Standort: fm4.ORF.at / Meldung: "The Cigarette Butt Dress"

Chris Cummins

Letters from a shrinking globe: around the day in 80 worlds.

13. 5. 2011 - 13:35

The Cigarette Butt Dress

4.5 trillion cigarette ends are thrown on the ground annually. Some of them have become part of an ecological protest.

It’s a fashion statement with a difference. 22-year old student Flore Garcia Bour is making a dress out of hundreds of cigarette butts that she has picked off the streets of Paris to protest against their ecological burden. “I was so shocked about the amount of cigarette butts all over Paris and all over our cities in general. I wanted to do something about that – at least once in my life time.

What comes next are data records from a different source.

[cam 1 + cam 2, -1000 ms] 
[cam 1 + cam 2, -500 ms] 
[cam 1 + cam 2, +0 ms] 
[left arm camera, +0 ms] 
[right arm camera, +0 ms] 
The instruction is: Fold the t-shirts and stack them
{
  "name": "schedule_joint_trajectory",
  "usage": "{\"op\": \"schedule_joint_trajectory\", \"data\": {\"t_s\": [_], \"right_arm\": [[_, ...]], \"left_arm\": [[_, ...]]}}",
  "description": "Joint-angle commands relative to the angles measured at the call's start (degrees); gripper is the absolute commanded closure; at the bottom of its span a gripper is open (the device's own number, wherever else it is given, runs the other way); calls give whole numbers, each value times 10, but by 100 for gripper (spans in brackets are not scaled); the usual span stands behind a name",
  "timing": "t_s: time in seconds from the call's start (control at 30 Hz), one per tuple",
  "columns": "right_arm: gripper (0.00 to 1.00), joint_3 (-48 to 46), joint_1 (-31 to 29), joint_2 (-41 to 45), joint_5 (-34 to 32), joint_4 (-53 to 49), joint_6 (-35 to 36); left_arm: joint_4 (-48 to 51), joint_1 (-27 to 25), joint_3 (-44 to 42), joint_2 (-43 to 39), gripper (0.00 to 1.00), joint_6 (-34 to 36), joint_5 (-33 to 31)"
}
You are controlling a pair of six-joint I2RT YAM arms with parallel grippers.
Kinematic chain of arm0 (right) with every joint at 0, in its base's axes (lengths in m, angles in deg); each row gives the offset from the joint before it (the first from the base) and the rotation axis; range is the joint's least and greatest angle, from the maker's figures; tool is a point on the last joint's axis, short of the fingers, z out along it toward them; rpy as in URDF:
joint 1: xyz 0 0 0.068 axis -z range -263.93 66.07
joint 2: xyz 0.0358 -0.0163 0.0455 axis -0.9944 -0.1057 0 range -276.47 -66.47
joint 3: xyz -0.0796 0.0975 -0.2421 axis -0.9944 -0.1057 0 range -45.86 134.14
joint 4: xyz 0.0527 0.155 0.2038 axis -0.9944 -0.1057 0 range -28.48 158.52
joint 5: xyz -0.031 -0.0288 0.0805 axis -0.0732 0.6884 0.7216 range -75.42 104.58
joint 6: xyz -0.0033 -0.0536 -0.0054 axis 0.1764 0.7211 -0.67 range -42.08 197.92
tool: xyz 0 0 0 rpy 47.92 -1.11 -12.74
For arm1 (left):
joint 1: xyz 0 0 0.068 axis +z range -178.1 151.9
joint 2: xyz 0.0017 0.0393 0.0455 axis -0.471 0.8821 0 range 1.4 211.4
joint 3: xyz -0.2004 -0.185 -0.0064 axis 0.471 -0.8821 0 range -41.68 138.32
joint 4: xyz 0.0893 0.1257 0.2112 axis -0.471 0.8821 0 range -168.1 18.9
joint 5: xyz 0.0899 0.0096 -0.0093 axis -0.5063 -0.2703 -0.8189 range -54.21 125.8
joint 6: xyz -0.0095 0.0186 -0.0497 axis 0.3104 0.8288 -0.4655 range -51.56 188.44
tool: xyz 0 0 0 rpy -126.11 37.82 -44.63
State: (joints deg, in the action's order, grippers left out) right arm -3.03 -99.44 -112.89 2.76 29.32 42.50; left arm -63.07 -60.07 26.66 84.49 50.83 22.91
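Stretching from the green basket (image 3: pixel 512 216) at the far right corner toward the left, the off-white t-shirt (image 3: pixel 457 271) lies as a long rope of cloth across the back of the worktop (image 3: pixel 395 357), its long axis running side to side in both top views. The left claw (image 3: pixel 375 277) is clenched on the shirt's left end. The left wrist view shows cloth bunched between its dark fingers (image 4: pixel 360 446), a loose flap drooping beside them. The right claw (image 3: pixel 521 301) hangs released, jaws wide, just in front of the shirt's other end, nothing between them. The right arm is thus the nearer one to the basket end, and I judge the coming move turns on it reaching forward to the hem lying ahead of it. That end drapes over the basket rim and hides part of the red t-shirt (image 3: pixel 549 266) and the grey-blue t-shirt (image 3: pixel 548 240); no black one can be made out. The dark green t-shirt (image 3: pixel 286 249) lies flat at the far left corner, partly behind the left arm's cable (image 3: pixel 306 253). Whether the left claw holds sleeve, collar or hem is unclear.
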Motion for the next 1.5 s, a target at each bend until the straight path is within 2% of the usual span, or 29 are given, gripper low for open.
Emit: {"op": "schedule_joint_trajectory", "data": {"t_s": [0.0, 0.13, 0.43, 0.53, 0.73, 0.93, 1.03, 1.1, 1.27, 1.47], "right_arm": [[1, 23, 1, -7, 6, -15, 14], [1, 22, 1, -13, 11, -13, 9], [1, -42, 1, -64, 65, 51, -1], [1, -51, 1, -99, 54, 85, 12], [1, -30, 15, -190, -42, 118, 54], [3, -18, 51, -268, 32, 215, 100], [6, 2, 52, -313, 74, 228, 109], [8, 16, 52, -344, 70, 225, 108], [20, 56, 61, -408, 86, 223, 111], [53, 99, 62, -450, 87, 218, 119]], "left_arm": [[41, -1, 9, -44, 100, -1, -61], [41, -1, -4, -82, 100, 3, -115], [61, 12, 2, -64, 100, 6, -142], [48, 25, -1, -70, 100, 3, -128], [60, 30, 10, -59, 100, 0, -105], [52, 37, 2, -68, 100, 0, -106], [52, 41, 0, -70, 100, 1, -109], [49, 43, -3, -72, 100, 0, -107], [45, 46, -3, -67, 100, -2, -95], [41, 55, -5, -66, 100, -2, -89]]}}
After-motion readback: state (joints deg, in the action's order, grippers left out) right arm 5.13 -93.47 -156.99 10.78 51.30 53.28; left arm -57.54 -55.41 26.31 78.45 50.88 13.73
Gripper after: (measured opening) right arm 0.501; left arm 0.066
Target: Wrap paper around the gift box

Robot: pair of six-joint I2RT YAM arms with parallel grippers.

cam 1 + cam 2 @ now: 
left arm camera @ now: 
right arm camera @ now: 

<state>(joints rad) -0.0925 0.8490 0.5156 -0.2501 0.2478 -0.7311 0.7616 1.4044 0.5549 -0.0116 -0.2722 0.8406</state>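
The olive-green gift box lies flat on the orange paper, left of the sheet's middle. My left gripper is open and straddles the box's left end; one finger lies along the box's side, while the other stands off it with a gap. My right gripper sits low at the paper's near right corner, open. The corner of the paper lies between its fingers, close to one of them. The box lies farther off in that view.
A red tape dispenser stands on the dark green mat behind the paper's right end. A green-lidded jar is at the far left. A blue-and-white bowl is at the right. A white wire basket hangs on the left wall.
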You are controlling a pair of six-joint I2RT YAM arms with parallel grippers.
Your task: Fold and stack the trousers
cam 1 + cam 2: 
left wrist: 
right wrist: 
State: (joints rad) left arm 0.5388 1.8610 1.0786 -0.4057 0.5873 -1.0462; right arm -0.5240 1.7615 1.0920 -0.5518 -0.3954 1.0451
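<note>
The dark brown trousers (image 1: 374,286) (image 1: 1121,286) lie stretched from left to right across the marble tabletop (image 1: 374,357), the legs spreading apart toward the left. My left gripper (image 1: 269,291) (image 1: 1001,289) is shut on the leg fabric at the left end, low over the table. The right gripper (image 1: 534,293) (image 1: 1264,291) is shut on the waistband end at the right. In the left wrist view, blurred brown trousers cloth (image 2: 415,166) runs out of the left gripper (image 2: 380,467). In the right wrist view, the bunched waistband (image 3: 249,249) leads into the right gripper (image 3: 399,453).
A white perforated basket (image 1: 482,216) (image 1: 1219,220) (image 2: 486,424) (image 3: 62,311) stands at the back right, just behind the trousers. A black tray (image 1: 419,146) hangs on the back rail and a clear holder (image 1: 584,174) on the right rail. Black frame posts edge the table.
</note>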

A dress made out of cigarettes

Bouba M‘Baye

(photos: copyright Bouba M‘Baye)

Flore says that world-wide a mind-boggling 4.5 trillion cigarettes are thrown on the ground every year, where they can get tossed about with the wind and end up in places unreachable by the street cleaners.

She insists that her protest is not aimed at the vilifiying those who smoke, she just wants to make them aware of what it means if they carelessly discard the butts in the street rather than taking the time to dispose of them in public ashtrays. “The idea is to sensitize the population to the environmental impact of cigarette butts,” she says.

Because they contain a type of plastic called cellulose acetate in their filters, cigarette butts are not biodegradable. Flore says they can take up to 12 years to break down in the environment, eventually fragmenting into a sort of plastic powder than can be harmful for the soil. When they come into contact with water they leach toxic chemicals which can contaminate water supplies.

making the dress

Bouba M‘Baye

She says collecting the raw material for her dress wasn’t difficult. She just walked around with a little jar and picked them off the ground. In 20 minute collecting sessions she’d pick up around 500 butts.

Flore Garcia Bour, who has just returned from a study year in South America, hopes that the publicity her dress is attracting will bring donations to her pet projects of reforestation in the Amazon as well as funding for positive development and fair-trade for the forest-dwelling Shipibo tribe.

Her dress is due to be finished this Sunday - the 15th of May. But who will wear it? To combat the stink she is working with sprays containing essential oils but she admits that’s only proving partially successful. She will wear it herself first but hopes that celebrities might want to try it on as well and thereby help spread the ecological message the dress is trying the convey.

“When you begin to do a bit of research,” says Flore, “you realize there is quite an alarming impact of these cigarette butts. And when you think it is so easy to dispose of them in the appropriate places, it is clear that something has to be done.”